*Problem description*. Take from the entries below the stretch from the line with "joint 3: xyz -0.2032" through the line with "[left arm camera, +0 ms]", and return it exactly, leaving the pictures out.

——————

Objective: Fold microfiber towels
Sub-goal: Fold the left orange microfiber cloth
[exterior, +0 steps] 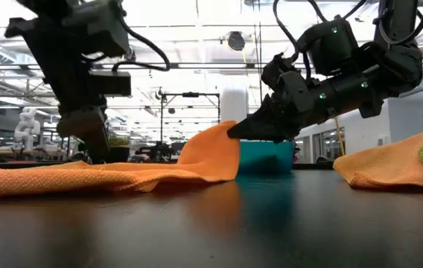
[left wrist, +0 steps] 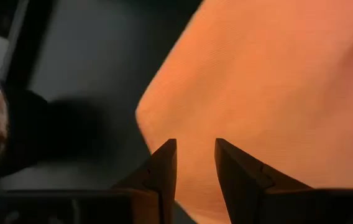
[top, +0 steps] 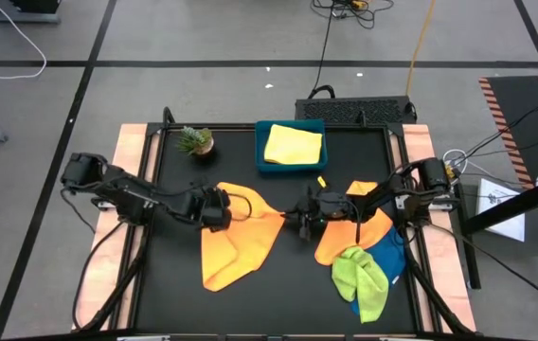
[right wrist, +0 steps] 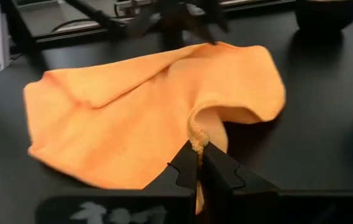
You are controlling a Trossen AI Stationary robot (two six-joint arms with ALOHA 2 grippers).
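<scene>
An orange towel (top: 241, 237) lies spread and rumpled on the black table, left of the middle. My right gripper (top: 299, 220) is shut on its right corner, which it holds raised above the table (exterior: 223, 141). My left gripper (top: 226, 210) is open, low over the towel's far left part (left wrist: 276, 74). A second orange towel (top: 368, 223) lies at the right, under a lime green towel (top: 359, 279) and a blue towel (top: 389, 258). A yellow towel (top: 293, 144) lies in a blue tray (top: 264, 163). My right gripper pinches the orange towel's right corner (right wrist: 196, 144) between its two fingertips. The fingers come slanting down from the table's right. The corner is lifted and the cloth curls below it, while the rest of the towel lies on the table. My left gripper's open fingers (left wrist: 164, 165) stand over the cloth; whether they touch it I cannot tell.
A small potted plant (top: 195, 142) stands at the far left, beside the blue tray. The pile of towels takes up the near right part of the table. Bare black table (top: 293, 294) shows between the two orange towels.
</scene>
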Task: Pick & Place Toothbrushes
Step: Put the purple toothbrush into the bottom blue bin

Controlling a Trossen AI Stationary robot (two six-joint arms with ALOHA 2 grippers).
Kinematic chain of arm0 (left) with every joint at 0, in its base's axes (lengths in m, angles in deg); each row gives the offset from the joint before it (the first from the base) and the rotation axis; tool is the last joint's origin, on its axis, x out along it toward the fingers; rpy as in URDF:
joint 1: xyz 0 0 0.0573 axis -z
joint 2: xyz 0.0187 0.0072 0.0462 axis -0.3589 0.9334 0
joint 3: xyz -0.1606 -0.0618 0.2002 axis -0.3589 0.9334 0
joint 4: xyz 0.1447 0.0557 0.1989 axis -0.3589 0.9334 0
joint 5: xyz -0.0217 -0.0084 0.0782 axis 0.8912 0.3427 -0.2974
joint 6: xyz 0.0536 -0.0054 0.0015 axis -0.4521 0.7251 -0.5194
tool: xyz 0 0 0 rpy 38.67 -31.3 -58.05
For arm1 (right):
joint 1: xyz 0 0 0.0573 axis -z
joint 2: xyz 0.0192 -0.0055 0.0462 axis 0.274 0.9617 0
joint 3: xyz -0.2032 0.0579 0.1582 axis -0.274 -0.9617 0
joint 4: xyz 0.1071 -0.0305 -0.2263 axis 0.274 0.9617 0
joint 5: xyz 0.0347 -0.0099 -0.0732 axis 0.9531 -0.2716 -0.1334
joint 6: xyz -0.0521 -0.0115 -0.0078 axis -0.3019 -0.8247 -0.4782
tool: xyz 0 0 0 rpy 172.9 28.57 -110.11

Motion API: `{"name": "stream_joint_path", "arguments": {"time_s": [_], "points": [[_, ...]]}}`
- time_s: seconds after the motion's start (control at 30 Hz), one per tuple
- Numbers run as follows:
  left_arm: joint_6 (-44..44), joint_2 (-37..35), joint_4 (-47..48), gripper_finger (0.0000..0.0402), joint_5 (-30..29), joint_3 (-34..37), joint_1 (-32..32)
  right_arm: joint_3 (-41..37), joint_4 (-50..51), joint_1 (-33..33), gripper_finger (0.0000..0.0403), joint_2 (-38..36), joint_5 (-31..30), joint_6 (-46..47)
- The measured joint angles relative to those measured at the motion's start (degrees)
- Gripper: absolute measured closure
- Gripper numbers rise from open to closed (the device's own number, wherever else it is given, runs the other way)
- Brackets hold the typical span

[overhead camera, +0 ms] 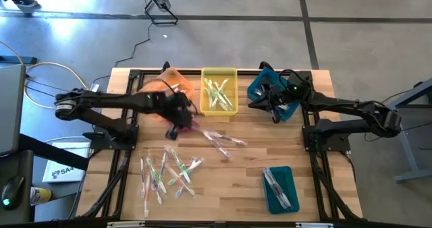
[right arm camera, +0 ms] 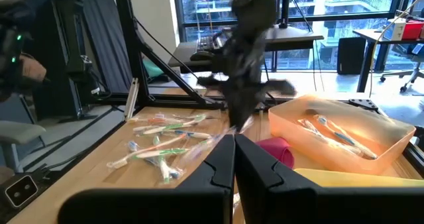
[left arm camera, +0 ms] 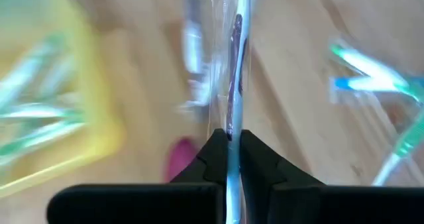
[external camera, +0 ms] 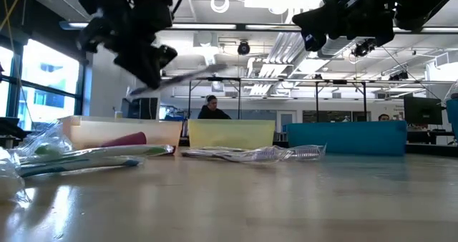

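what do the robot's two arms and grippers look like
Both arms are dark, nearly black, slim jointed links. The left arm has a round silvery joint cap near its base. The right arm looks alike. The left gripper and right gripper each have two matte black, blocky, wedge-tipped fingers.

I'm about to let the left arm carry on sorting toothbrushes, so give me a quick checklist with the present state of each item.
1. Left claw shut on a wrapped toothbrush: ok.
2. Toothbrush lifted clear of the table: ok, low view shows it in the air.
3. Which bin it belongs in: cannot tell.
4. Yellow bin has room: ok, only a few brushes inside.
5. Right claw out of the way: ok, shut and empty over the far teal bin.
6. Loose toothbrushes remain to sort: ok.
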Motion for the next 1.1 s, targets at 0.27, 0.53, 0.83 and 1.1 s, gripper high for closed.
{"name": "stream_joint_path", "arguments": {"time_s": [0.27, 0.53, 0.83, 1.1], "points": [[-0.4, -4.2, -0.7, 0.0391, 8.0, -7.4, -10.9, 0.0, -2.1, 0.0, 0.04, 0.0, 1.4, -0.2], [1.4, -3.7, -15.7, 0.0391, 9.7, -11.5, -16.3, 0.0, -9.1, 0.0, 0.0401, 0.0, 0.4, -1.5], [4.4, -2.2, -31.0, 0.0391, 14.7, -11.5, -19.9, 0.0, -18.9, -2.5, 0.0401, 0.2, -17.6, -3.0], [5.4, 2.1, -35.0, 0.0391, 14.7, -11.5, -19.7, 1.6, -22.8, -8.7, 0.0392, 4.3, -26.6, -4.9]]}}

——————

*Solution to the problem*.
joint 3: xyz -0.2032 0.0579 0.1582 axis -0.274 -0.9617 0
joint 4: xyz 0.1071 -0.0305 -0.2263 axis 0.274 0.9617 0
joint 5: xyz 0.0347 -0.0099 -0.0732 axis 0.9531 -0.2716 -0.1334
joint 6: xyz -0.0521 -0.0115 -0.0078 axis -0.3019 -0.8247 -0.4782
tool: xyz 0 0 0 rpy 172.9 28.57 -110.11

Motion API: `{"name": "stream_joint_path", "arguments": {"time_s": [_], "points": [[_, ...]]}}`
- time_s: seconds after the motion's start (control at 30 Hz), one per tuple
- Numbers run as follows:
  left_arm: joint_6 (-44..44), joint_2 (-37..35), joint_4 (-47..48), gripper_finger (0.0000..0.0402), joint_5 (-30..29), joint_3 (-34..37), joint_1 (-32..32)
  right_arm: joint_3 (-41..37), joint_4 (-50..51), joint_1 (-33..33), gripper_finger (0.0000..0.0403), joint_2 (-38..36), joint_5 (-31..30), joint_6 (-46..47)
- The measured joint angles relative to those measured at the motion's start (degrees)
- Gripper: absolute measured closure
- Gripper numbers rise from open to closed (the device's own number, wherever else it is given, runs the other way)
- Brackets hold the typical span

[overhead camera, +0 ms] 
[right arm camera, +0 ms] 
[left arm camera, +0 ms] 

There is no more output to give.